Some time passes. Rose, her father, and Winters are having tea when Jack arrives with some home newspapers. The occasion allows Rose to compare her two beaux directly—to Jack’s advantage. Mofti, who has been forbidden to socialize with his future subjects, looks for Jack at the mission station, and arrives at the Randalls’ shack to find Jack and Rose admiring a white blossom from the rose bush. Rose presents Mofti with another white rose, which Jack fixes in his hair. Delighted, Mofti wishes them “as many children as there are stones on the Matoppos Hills” at which Jack slaps him playfully. Breaking with dynastic tradition, Mofti shows the sacrificial rock to the missionary’s son.

As Jack and Mofti walk back to the missionary’s house, a newspaper is blown from a passing train into Jack’s hands. Jack tells his father about Mofti’s white rose and shows him the newspaper.

Following a dream about his ancestors in battle, Ushakapilla tells Mofti to prepare for “the great attack that will free Africa”. When Mofti shakes his head disapprovingly, Ushakapilla angrily dismisses his son.

Rose tries in vain to prevent Randall from going to the pub, where he finds Winters drunk and irritable. After a two-day bender, the men set off for the cabin, where Rose has been waiting anxiously.

While hunting with Jack, Mofti falls down a cliff and is fatally injured. Dying in Jack’s arms, he warns that Ushakapilla has taken leave of his senses. Jack sorrowfully moves Mofti’s body into a cave under the cliff, and kneels down to pray for his friend. Meanwhile, Ushakapilla is shown presiding over two large baskets of gold. Returning to the house, Jack informs his father of Mofti’s death, and they set off for the kraal to tell Ushakapilla. The chief, overcome by grief, blames himself for having incurred divine punishment, and grants the missionary’s request to give Mofti a Christian burial.

Act V.

Jack brings the tragic news to the Randalls and relates how Mofti’s last words were a blessing upon Rose and Jack. The two take a rose cutting from the bush and join Ushakapilla and Jack’s father at the foot of the cliff. The latter makes a gift of a Bible to Ushakapilla and helps Rose and Jack to plant the white rose beside Mofti’s tomb. Ushakapilla gives the young couple his blessing, at which Jack explains that they are too poor to marry. Jack proposes to Rose nonetheless, and is accepted. James Morel gives his approval to the union.

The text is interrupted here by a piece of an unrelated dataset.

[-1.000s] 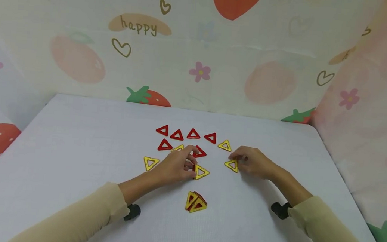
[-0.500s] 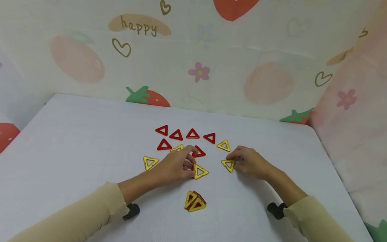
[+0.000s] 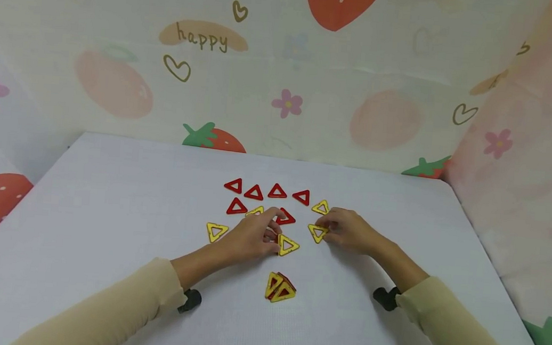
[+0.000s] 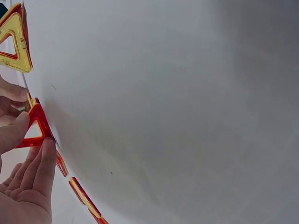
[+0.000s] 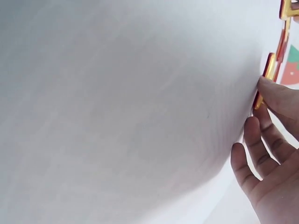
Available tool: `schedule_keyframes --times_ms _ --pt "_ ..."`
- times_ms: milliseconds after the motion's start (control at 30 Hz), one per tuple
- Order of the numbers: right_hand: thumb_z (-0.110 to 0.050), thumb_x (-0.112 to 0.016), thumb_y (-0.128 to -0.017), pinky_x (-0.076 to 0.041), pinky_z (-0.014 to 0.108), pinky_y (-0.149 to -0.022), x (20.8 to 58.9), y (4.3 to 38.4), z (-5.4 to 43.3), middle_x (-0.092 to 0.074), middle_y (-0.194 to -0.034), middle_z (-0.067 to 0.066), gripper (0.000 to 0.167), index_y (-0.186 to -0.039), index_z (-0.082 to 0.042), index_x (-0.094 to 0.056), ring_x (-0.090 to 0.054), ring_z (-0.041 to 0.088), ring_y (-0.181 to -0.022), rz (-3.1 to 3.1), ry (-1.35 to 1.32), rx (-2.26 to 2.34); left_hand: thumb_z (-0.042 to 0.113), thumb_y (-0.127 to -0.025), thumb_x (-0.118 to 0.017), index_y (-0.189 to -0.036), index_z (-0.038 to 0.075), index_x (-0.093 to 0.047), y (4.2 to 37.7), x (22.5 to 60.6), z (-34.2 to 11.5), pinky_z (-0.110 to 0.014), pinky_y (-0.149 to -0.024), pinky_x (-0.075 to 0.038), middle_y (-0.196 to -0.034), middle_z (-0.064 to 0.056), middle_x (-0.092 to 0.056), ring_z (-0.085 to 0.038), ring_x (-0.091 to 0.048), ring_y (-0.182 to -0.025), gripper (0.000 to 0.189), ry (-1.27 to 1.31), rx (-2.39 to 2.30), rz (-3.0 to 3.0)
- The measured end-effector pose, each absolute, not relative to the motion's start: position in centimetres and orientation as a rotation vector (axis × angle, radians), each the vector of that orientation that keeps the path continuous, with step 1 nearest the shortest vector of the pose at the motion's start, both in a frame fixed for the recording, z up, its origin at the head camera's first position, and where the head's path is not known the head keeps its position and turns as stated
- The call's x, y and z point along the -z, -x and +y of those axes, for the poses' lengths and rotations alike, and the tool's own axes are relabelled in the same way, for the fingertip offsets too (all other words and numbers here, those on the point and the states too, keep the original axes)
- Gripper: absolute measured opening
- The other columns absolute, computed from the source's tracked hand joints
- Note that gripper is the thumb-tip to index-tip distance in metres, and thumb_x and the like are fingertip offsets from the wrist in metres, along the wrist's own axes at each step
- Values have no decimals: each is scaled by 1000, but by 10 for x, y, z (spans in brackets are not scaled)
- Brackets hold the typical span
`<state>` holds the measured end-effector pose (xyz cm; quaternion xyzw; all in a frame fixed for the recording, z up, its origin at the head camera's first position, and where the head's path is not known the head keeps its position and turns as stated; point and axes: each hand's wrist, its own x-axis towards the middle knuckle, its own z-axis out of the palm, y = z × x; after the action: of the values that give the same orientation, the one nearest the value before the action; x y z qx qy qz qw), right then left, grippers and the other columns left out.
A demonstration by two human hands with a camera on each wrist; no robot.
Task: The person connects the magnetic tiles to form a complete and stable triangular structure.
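In the head view my left hand holds a red triangular magnetic tile, upright between thumb and fingers. A yellow triangular tile leans against it, slanting down to the right. My right hand pinches another yellow triangular tile by its right side, a short way right of the left hand's tiles. The right wrist view has this tile edge-on between thumb and fingertips. Nearer the body stands a small pyramid of yellow and red tiles.
Several red triangle tiles lie in a loose arc on the white table beyond the hands. Yellow tiles lie among them, one partly behind the left hand. A printed fabric backdrop rises behind the table.
My right hand has slid left with its yellow tile, closer to the tiles in the left hand. The left hand stays in place.
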<state>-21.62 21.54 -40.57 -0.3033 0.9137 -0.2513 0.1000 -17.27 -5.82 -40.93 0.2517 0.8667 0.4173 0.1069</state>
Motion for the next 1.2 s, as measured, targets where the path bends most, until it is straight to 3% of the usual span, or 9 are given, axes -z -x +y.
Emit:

Ushakapilla returns to the kraal and gives instructions for the baskets of gold to be transported.

After Bob Randall agrees to Rose’s engagement, Jack and his father return home, where they receive a letter explaining that the colonial authorities have decided to grant Ushakapilla’s request for land. They go to the kraal directly to give the chief the news.
The detective pursuing Winters arrives by train in Green Willow.

Paying a visit to the Randalls, Ushakapilla makes Rose a gift of the diamond so that she may marry Jack, and declares to the latter: “I have known both the Rose Diamond and the white rose that blossoms on the grave of my son. But you, O young friend, possess the most beautiful rose in all Rhodesia … a faithful, loving wife”.

The detective takes Winters by surprise in the bar, handcuffs him adroitly, and leads him away. By way of explanation, he shows the bystanders, who include Bob Randall, a newspaper advertisement offering £6,000 for the recovery of the Rose Diamond.

A week passes. The Karoo Syndicate is shown deciding to raise the reward even further to £10,000 in view of Rose’s exemplary honesty in returning the diamond to its rightful owners.

With his hopes now dashed by Mofti’s death, Ushakapilla abandons his plans for an insurrection and casts the gold from the sacrificial rock into the waters. As he holds aloft the Bible, an intertitle states: “Here endeth the reign of the black Chief, until time make him white and he prove himself worthy to rule this country as the great white Chief does.”

The scene shifts forward several years to the fulfillment of Mofti’s blessing. Jack, now a clergyman, composes a sermon as he sits beside his young son. Rose happily dandles two children on her lap while watching another at her feet.